Eventually things got a little better. I finally got a job and after much prayer and thought we decided it would be better if we adopted. Upon deciding to adopt I thought that I would be mourning the death of a biological child I will never have. Thankfully, I was not sad. We had such a peace about adopting that there was never any sorrow about having to forgo fertility treatments.

The months after that were spent deciding on what we should do with respect to adoption. We had a lot of work to do as far as research. Are we to adopt internationally, domestically, or adopt through foster care. Those  were some pretty rough months but by January 2014 we had finally settled on an agency and commenced the homestudy a couple months after that. 

I am grateful to God that a year later things are 110% better than they were a year ago.

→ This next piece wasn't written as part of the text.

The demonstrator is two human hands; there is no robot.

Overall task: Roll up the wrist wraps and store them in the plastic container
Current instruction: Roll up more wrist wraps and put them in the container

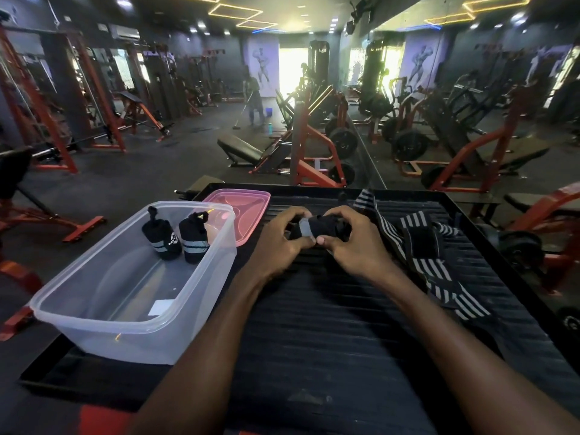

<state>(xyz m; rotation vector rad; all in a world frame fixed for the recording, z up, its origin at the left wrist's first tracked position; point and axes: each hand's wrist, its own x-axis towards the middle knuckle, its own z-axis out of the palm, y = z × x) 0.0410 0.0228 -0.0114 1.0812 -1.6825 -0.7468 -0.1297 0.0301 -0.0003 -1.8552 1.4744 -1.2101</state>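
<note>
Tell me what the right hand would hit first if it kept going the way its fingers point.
The right hand points left across the rolled wrist wrap, so it would probably meet the left hand first; their fingertips nearly touch already.

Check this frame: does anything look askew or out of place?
Only the clear container stands out: its near corner overhangs the black platform's edge. Two rolled wraps stand inside; unrolled wraps lie loose at right.

We have one head-worn wide-angle view, looking forward and down over a black ridged platform (329, 324) close below us, the gym floor stretching away toward twelve o'clock.
</note>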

Yes we are still childless, but I've got steady employment, we have an adoption agency and the homestudy is done. I am off Clomid and in a great place emotionally and spiritually. We have applied for adoption grants. We are at a point now where we know there's not much else we can do but wait. I am amazed at the progress that we've made in just one year. I can only give the glory to God for this amazing progress. 

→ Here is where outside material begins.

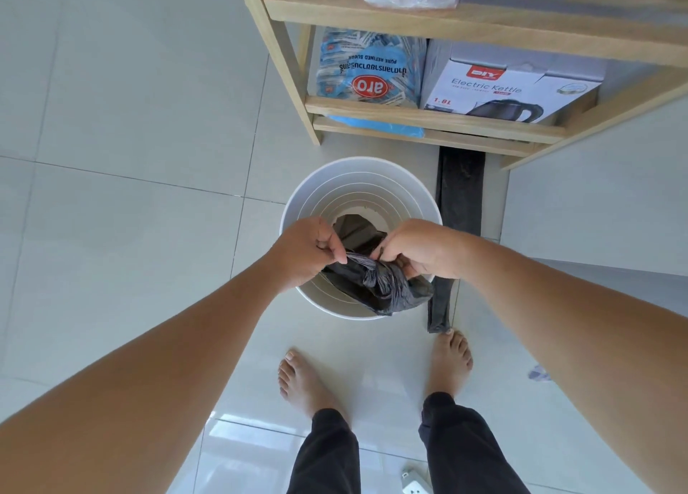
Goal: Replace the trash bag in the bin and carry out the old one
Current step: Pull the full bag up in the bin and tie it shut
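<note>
So the person is standing barefoot over a white bin [335,192] on the tiled floor [130,139], both arms reaching down. The left hand [309,249] has its fingers pinched tight on the edge of a black bag [376,281], and the right hand [419,249] is closed on the same bag just beside it, so both hands are holding bunched-up plastic right over the bin's opening. The bag hangs crumpled down into the bin, with a bit spilling over the near rim. Part of the bin's bare ribbed inside wall shows at the far side. On the floor just right of the bin there's a long flat folded black bag [461,195], its near end reaching the toes of the right foot [450,359]. Behind the bin is a wooden shelf [428,113] with a blue sugar pack [368,69] and a kettle box [510,87] side by side on it.
</note>
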Motion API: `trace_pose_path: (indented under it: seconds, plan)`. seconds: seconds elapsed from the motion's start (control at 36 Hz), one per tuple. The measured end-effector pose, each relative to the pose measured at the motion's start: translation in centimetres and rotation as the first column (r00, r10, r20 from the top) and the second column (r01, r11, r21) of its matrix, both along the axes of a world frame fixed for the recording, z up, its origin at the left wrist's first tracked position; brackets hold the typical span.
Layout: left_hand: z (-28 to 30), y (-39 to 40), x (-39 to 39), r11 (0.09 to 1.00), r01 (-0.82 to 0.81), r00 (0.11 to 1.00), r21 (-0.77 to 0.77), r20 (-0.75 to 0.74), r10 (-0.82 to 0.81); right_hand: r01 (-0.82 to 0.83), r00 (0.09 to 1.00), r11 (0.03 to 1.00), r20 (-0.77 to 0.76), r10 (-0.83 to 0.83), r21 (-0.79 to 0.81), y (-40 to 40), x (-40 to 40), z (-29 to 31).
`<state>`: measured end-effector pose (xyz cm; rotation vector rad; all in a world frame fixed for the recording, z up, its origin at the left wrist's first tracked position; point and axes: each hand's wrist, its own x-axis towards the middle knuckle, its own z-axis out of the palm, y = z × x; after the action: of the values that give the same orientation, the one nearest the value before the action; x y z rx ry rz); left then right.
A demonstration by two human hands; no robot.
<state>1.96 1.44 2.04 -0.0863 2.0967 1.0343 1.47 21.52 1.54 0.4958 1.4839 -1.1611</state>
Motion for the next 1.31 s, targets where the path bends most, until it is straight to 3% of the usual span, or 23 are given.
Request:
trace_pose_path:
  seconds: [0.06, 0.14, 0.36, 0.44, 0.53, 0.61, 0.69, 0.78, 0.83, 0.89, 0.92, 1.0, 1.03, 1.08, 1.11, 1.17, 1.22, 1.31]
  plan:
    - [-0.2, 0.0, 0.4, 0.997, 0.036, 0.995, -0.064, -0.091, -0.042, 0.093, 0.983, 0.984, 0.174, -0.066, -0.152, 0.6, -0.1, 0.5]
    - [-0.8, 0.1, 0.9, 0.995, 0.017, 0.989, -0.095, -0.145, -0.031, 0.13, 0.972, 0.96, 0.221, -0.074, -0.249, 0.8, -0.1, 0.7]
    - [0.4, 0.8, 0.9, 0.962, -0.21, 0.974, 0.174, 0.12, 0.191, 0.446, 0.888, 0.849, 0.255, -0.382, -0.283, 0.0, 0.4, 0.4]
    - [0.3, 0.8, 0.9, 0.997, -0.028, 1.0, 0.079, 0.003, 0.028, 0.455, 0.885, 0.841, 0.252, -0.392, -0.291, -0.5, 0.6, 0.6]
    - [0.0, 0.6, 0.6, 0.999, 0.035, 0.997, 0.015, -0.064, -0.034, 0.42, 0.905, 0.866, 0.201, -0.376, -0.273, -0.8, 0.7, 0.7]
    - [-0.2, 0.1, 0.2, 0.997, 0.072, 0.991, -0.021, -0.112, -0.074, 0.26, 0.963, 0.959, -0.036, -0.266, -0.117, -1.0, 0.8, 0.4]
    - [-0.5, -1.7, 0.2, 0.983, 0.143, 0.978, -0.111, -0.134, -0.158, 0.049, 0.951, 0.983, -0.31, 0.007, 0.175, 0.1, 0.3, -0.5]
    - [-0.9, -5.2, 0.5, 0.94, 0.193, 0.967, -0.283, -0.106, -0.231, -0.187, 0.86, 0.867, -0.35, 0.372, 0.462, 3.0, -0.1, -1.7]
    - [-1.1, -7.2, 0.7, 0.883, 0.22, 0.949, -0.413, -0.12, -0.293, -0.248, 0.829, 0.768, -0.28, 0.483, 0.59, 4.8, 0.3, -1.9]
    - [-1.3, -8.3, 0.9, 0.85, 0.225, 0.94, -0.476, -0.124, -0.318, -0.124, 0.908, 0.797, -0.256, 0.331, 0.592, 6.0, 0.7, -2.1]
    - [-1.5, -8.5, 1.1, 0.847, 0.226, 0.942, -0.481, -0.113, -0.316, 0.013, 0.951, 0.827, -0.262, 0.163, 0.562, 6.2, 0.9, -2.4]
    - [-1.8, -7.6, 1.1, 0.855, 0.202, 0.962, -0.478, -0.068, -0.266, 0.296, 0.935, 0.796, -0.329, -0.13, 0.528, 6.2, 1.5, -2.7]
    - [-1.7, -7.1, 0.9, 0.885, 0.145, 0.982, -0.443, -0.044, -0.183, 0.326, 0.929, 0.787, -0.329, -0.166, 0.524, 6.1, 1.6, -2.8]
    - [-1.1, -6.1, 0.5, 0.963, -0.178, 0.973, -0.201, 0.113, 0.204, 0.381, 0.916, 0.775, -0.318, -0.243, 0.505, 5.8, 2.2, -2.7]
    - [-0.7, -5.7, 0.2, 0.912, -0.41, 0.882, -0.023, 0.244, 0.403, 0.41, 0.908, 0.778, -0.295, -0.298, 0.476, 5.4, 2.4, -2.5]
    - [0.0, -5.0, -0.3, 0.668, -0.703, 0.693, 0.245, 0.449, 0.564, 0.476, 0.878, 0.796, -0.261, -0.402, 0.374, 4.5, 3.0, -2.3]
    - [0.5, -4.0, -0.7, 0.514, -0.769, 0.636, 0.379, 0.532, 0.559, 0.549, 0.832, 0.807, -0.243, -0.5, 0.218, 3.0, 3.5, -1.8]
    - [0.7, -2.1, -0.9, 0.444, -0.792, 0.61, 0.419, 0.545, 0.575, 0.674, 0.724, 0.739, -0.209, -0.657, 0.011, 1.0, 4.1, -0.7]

One of the reasons I haven't posted here in a while is because there hasn't been that much happening.  The only news that I have to share other than the fact that our homestudy was approved is that I have applied for grants to fund our adoption. We are  waiting to hear back about these grants and whether or not we will receive any money. If we can't qualify for any grants, then interest-free loans will be the next thing we try to seek. As a last resort I will apply for an unsecured loan through my credit union. I hope I do not to have to apply for any more loans that carry interest. I am trying to minimize financial strain as much as possible as we build our family.

I want to thank all of you that have visited and continue to read my blog. Your loyalty means a great deal to me. Please continue to spread the word about this blog. And please do not hesitate to reach out to me with any questions or comments.

Sunday, June 15, 2014

APPROVED!!!

As of right now, we have been officially approved to adopt!

If you had asked me a year ago if this was to be the case, I would have said you were crazy. I was less than six months into my infertility diagnosis as was trying to see if drugs would help me produce sperm. I had my heart set on a biological child. In roughly one year, we have made so much progress. I am in a better place, mentally, emotionally and spiritually.  I have a peace about childlessness right now and know it is in God's timing. The waiting is not bothering me at this time. I have done all I can for now. The only thing left at this point is to seek more funding sources for phase two. I hope to secure some interest free loans and/or grants from non-profits organizations.

News of you approval makes this just about the best Father's Day weekend I ever had. Last year, Father's Day was bittersweet for me since it was my first as an infertile person and my wife was not with me. Having the news of our approval at this time makes the weekend more bearable and enjoyable. I will always remember that I was officially approved for fatherhood on Father's Day weekend.